Michael Haney, head of product strategy at Galileo Financial Technologies, describes himself as a “reformed banker.” With a front-row seat to banking transformation, Haney sees firsthand how consumer expectations are reshaping the industry—and how traditional banks risk falling behind.
“We live in a world of instant gratification,” Haney said. “Press a button, and your movie streams immediately. Your order arrives within the hour. Consumers expect that same immediacy in their financial lives.” For banks, that shift in mindset is a fundamental challenge—one that can't be solved by technology alone. It requires aligning tech investment with business value.
In a recent discussion with PYMNTS, Haney joined Dan Williams, SVP of Embedded Banking at KeyBank, to explore how banking leaders are adapting. “Technology and business strategy are no longer separate,” said Williams. “Customer expectations are shaped by the tools they use every day—so your infrastructure needs to meet them where they are.”

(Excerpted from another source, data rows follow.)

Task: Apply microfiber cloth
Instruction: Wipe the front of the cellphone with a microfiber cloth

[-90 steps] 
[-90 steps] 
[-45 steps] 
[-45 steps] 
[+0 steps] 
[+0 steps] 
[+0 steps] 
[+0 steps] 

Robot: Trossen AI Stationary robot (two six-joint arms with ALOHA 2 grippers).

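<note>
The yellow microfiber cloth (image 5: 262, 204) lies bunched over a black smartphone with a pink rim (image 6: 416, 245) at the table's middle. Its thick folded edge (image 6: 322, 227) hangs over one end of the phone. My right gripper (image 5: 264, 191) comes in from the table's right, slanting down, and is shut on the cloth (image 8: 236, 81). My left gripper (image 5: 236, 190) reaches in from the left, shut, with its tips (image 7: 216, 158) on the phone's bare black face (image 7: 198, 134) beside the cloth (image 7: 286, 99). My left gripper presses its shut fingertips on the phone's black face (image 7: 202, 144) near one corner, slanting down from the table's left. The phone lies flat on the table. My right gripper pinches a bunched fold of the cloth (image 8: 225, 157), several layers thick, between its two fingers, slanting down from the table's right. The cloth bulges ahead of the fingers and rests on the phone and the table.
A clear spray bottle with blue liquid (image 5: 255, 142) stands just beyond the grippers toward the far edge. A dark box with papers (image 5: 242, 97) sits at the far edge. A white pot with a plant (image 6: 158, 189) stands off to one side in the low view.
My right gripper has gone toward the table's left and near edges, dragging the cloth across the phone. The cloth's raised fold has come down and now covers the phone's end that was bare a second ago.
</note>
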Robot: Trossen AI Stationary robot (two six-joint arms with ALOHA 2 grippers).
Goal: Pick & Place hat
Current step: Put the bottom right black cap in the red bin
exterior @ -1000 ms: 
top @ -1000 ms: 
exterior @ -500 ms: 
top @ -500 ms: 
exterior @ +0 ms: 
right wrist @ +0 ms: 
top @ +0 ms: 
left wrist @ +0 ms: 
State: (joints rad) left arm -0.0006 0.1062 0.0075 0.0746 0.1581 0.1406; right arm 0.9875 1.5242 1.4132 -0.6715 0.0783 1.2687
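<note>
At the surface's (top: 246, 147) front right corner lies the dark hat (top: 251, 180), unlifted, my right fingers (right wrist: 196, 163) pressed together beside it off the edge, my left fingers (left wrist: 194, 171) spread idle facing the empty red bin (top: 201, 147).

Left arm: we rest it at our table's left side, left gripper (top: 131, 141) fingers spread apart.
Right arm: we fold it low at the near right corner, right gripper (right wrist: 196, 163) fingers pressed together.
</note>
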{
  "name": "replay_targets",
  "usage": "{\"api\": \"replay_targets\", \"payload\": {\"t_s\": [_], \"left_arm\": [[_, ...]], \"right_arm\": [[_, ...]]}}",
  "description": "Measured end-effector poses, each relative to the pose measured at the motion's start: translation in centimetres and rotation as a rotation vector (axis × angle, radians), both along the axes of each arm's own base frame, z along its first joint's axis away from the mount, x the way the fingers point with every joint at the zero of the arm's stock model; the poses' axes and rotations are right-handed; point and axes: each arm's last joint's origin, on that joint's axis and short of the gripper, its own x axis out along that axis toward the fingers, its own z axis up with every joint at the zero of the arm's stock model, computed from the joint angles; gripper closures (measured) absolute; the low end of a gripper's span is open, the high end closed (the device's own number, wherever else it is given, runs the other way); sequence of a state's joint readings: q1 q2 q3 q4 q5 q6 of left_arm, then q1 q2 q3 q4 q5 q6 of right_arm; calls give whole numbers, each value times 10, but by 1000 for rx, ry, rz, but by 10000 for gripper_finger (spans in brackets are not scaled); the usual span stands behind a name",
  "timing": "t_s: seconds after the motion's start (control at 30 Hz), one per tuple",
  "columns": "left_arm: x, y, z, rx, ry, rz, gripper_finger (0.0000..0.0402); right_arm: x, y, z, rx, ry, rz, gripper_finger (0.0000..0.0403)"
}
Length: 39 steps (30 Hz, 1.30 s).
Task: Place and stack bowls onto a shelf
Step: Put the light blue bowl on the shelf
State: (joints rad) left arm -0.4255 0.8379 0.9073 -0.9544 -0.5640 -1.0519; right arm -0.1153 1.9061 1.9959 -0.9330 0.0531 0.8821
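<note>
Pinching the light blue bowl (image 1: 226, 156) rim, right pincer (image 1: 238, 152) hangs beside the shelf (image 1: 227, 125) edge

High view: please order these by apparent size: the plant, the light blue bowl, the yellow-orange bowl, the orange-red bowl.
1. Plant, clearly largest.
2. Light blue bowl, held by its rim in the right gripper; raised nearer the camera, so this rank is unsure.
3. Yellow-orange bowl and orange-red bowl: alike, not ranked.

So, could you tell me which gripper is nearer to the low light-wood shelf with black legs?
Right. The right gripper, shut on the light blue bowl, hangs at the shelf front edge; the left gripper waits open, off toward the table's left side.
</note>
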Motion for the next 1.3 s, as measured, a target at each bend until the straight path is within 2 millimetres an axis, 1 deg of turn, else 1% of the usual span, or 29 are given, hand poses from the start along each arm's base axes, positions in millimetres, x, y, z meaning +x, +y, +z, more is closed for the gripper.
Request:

Real-Time Banking: Meeting Growing Consumer Demands
According to Williams, the distribution of financial services is rapidly evolving. Banks are no longer the sole delivery channel. “Customers access banking through apps, platforms, and services they already use,” he said. “So our payment products need to be interoperable at the point of consumption.”
Maximizing Digital Banking Investments: The Business Case Beyond Tech
Haney identified three core expectations driving change: real-time capabilities, data-powered personalization, and the seamless blending of services like early wage access and buy now, pay later. These features aren’t “nice-to-haves” anymore—they’re expected by both consumers and commercial clients.
To meet those demands, Haney says banks must rethink their foundation. “You need modern middleware—API management, event streaming—and a cloud-first, data-first mindset,” he said. “Legacy architectures weren’t built for real-time data movement, which is why we’re seeing a rise in chief data officers and stronger data governance.”
Williams added that financial services can’t exist in isolation. “Everything we do is part of a broader business workflow,” he said. “Payments don’t happen in a vacuum. Embedding financial services into those workflows creates better outcomes.”
An Iterative Approach to Core Modernization
Instead of overhauling everything at once, Haney and Williams both advocate for composable, modular modernization. Greenfield approaches—such as launching new product lines or digital sidecars—allow banks to test and learn. But for most, a progressive, iterative model works better.
“Show value with each budget cycle,” Haney said. “Those five-year, ‘wait-and-see’ transformation programs are over. You have to prove business value continuously.”
Williams agreed: “Success now means constantly delivering small, meaningful improvements. That’s how you create lasting customer impact.”
Composable Banking Architecture
The panel closed with a look at the bigger picture. Is composable banking still a differentiator—or has it become table stakes?
“The flexibility and modularity we’ve been talking about are absolutely table stakes,” Haney said. But he cautioned against overhyping fintech competition: “Traditional banks still have significant regulatory advantages. The threat isn’t existential—it’s operational.”
Williams echoed that sentiment. “It’s not banks versus fintechs. Fintechs can be partners, distribution channels or technology providers. We’re all reading from the same playbook. The difference is execution.”
In today’s environment, execution is everything. The institutions that succeed won’t be the ones that talk about change—but the ones that deliver it, one customer experience at a time.